Luigi di Maio e Matteo Salvini Foto: Radio Capodistria
Luigi di Maio e Matteo Salvini Foto: Radio Capodistria

È il fisco il nuovo terreno di scontro fra Lega e 5 Stelle. Le due forze di governo, in vista del consiglio dei ministri che dovrebbe esaminare il decreto fiscale, non concordano sui contenuti della cosiddetta pace fiscale, la sanatoria voluta dalla Lega per chiudere la maggior parte dei contenziosi.

Si tratta di un punto fondamentale per la Manovra, visto che proprio da questa operazione dovrebbe giungere gran parte delle coperture per provvedimenti come il Reddito di cittadinanza o la Riforma delle pensioni. La Lega punta ad allargare il più possibile la platea di cittadini interessati, con sconti sul dovuto, mentre i grillini, anche per motivi politici, sono disposti a concedere solo agevolazioni su interessi e sanzioni, aumentando le somme da incassare, ma riducendo anche le possibili adesioni all'operazione.

Dal testo poi sarebbero emerse delle incongruenze che metterebbero in discussione il gettito atteso dalla sanatoria: sia Matteo Salvini sia Luigi Di Maio assicurano che domani, dopo un vertice di maggioranza, il Governo approverà il decreto, ma non è escluso che slitti, così come la Manovra, per trovare una via d'uscita.

Non c'è accordo nemmeno sul futuro di Alitalia, dopo la proposta di Di Maio di intervenire con fondi pubblici affiancando la proposta d'interesse giunta da parte di Ferrovie dello Stato.
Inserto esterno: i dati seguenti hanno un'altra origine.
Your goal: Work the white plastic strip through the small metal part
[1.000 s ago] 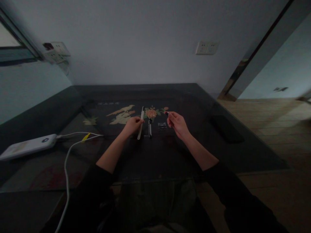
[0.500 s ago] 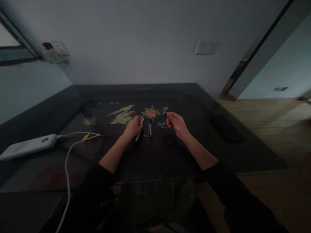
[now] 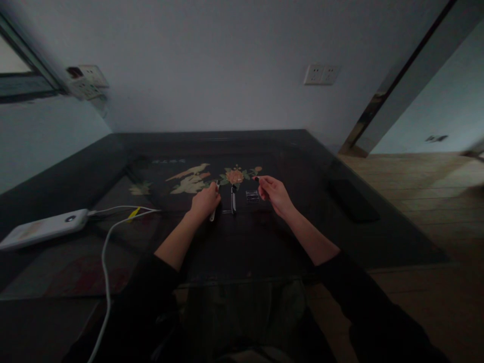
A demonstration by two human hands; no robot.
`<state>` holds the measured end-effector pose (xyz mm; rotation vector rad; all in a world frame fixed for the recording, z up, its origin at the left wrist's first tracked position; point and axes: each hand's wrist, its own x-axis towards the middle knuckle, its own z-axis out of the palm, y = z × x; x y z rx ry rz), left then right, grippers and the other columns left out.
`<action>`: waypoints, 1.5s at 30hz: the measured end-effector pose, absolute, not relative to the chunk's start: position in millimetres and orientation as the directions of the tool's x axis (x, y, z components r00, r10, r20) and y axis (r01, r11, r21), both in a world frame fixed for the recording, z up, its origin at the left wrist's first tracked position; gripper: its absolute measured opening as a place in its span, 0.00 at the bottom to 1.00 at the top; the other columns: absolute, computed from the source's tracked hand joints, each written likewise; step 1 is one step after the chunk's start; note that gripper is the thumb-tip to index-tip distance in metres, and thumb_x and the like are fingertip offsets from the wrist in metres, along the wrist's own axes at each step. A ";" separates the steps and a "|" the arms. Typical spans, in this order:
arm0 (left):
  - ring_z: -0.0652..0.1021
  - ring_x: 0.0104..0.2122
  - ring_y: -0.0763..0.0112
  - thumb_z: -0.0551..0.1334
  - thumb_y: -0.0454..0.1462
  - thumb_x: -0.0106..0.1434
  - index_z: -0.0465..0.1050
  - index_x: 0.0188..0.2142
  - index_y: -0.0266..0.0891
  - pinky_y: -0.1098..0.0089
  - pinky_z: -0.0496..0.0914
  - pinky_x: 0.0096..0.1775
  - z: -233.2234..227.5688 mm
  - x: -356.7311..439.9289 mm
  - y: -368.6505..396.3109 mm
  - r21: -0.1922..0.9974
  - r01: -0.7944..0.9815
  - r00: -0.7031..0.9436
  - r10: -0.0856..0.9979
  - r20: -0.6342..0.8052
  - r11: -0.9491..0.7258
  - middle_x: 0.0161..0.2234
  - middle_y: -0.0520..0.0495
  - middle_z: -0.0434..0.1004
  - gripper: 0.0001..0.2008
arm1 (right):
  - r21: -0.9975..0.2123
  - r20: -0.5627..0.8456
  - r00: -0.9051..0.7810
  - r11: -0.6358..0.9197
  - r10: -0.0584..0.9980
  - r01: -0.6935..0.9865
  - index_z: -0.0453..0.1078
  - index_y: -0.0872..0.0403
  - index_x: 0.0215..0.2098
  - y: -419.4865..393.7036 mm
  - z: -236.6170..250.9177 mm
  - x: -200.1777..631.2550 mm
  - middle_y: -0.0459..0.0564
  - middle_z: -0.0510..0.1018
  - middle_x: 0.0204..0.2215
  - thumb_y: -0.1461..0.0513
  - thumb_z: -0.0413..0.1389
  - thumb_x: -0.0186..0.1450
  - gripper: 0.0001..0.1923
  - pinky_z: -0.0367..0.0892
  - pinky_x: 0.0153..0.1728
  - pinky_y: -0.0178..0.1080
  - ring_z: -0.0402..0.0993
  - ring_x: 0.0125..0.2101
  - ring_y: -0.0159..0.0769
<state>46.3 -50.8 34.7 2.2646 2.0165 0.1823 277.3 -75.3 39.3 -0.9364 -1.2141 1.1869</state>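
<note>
Pale slim strip (image 3: 212,216) at centre, slanting through a person's left hand (image 3: 205,200) above a dark, glossy table (image 3: 264,247) — its middle lost behind curled fingers, only the two ends on show. Those fingers are drawn snugly around it with no gap visible; whether its lower end touches the table cannot be told. Opposite, the thumb and fingertips of the right hand (image 3: 275,195) meet in a pinch on a small dark piece (image 3: 257,179), the other fingers loosely folded. Between the hands lie a black-and-white tool (image 3: 233,200) and, beside it, a small clear case (image 3: 252,196). The likeliest mishap, by the look of it, is a drop: the dark piece sits at the very fingertips, so a slackened pinch could send it onto the table, where dim light would make it hard to find. A low sweep of the left hand could also knock the tool, which lies just beside it. As for looks, the strip is straight, narrow and off-white — its lower end seemingly rounded, finer detail lost in the gloom.
</note>
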 end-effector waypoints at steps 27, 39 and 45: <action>0.75 0.32 0.71 0.60 0.33 0.64 0.73 0.40 0.39 0.72 0.68 0.35 29.8 82.3 -80.4 0.403 0.565 0.424 0.672 0.607 -0.720 0.33 0.49 0.73 0.05 | -0.935 0.238 -0.220 0.284 0.946 0.211 0.73 0.55 0.38 -80.1 26.2 263.4 0.41 0.68 0.19 0.45 0.64 0.54 0.25 0.57 0.22 0.34 0.63 0.20 0.30; 0.74 0.28 0.72 0.67 0.38 0.60 0.79 0.38 0.39 0.72 0.68 0.32 35.1 88.3 -81.1 0.723 0.436 0.194 0.840 0.507 -0.536 0.28 0.49 0.78 0.07 | -0.989 0.145 -0.195 0.145 0.970 -0.013 0.71 0.54 0.28 -73.9 25.6 270.8 0.41 0.70 0.18 0.44 0.64 0.54 0.22 0.59 0.21 0.33 0.63 0.18 0.27; 0.73 0.26 0.73 0.68 0.38 0.58 0.80 0.37 0.39 0.73 0.67 0.30 33.0 88.3 -78.3 0.812 0.334 0.179 0.878 0.444 -0.479 0.27 0.50 0.77 0.08 | -0.993 0.113 -0.207 0.104 0.972 -0.051 0.71 0.55 0.27 -73.1 27.4 273.1 0.42 0.70 0.18 0.46 0.66 0.53 0.21 0.58 0.21 0.32 0.63 0.18 0.26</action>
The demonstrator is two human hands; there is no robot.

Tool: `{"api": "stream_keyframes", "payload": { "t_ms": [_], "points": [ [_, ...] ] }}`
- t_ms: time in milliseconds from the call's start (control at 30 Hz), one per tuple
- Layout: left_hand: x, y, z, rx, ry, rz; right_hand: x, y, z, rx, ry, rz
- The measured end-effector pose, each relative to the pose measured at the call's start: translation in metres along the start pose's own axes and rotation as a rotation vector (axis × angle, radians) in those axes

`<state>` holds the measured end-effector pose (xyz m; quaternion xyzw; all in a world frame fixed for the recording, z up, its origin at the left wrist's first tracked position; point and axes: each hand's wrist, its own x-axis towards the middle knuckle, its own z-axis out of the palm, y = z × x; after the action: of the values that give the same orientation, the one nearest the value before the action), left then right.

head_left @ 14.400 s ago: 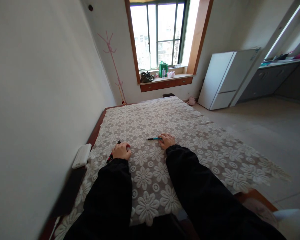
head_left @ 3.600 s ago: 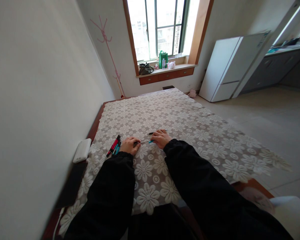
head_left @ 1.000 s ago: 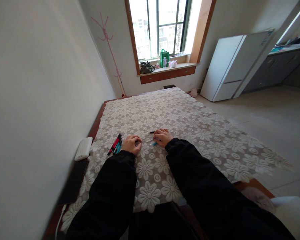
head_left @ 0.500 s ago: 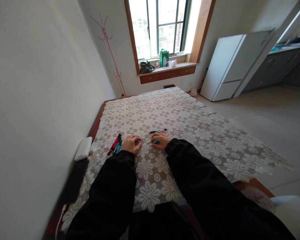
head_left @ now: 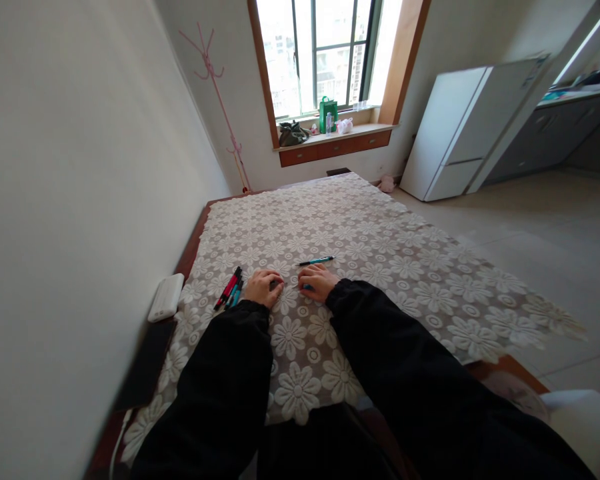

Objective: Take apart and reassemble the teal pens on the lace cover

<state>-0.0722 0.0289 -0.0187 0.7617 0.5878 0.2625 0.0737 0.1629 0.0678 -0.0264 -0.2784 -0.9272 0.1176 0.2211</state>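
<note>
Both my hands rest close together on a table under a white floral lace cloth [head_left: 410, 280]. My left hand [head_left: 263, 288] pinches the dark end of a pen part. My right hand [head_left: 318, 281] is curled over a teal pen piece [head_left: 307, 287], which peeks out under the fingers. Just beyond my right hand lies a separate teal pen [head_left: 316, 261] on the cloth. A small bundle of red, teal and black pens [head_left: 229, 289] lies left of my left hand. Black sleeves cover both arms.
A white power bank [head_left: 165, 298] and a black flat device [head_left: 144, 365] lie along the table's left edge by the wall. A white fridge [head_left: 460, 130] stands at the back right. The windowsill [head_left: 330, 138] holds bags. Tiled floor opens to the right.
My two hands have drawn closer together, and the thin pen part that showed between them half a second ago is now hidden under the fingers. The loose teal pen has not moved.
</note>
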Motion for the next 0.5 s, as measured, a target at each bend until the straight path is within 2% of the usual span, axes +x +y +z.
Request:
{"api": "stream_keyframes", "payload": {
  "t_ms": [267,500],
  "points": [
    [-0.002,0.008,-0.008,-0.013,0.011,-0.005,0.000,0.002,0.001,0.023,-0.008,-0.021],
    [0.000,0.001,-0.002,-0.050,-0.034,0.086,0.001,0.003,0.009,-0.001,-0.003,-0.008]
  ]
}}
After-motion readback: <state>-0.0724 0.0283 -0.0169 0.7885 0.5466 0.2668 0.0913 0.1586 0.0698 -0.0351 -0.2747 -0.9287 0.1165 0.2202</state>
Il ministro Giovanni Tria aveva rivendicato al propria autonomia ed escluso che il Ministero dell'Economia potesse partecipare al salvataggio, provocando però la reazione di Salvini: "Il ministro dell'Economia deve fare quello che dice il contratto di governo", ha dichiarato.

Non cessa intanto la tensione dopo i commenti negativi sulla Manovra da parte di molte istituzioni finanziarie europee e internazionali: il presidente della BCE, Mario Draghi, ha ricordato come per "i paesi dell'eurozona ad alto debito è di particolare importanza la piena adesione alle regole del Patto di stabilità", mentre la stessa Banca Centrale Europea ha escluso di poter sostenere l'Italia acquistando titoli di stato in assenza di un programma di salvataggio concordato "che verrebbe concesso solo in cambio di pesanti sacrifici e riforme economiche".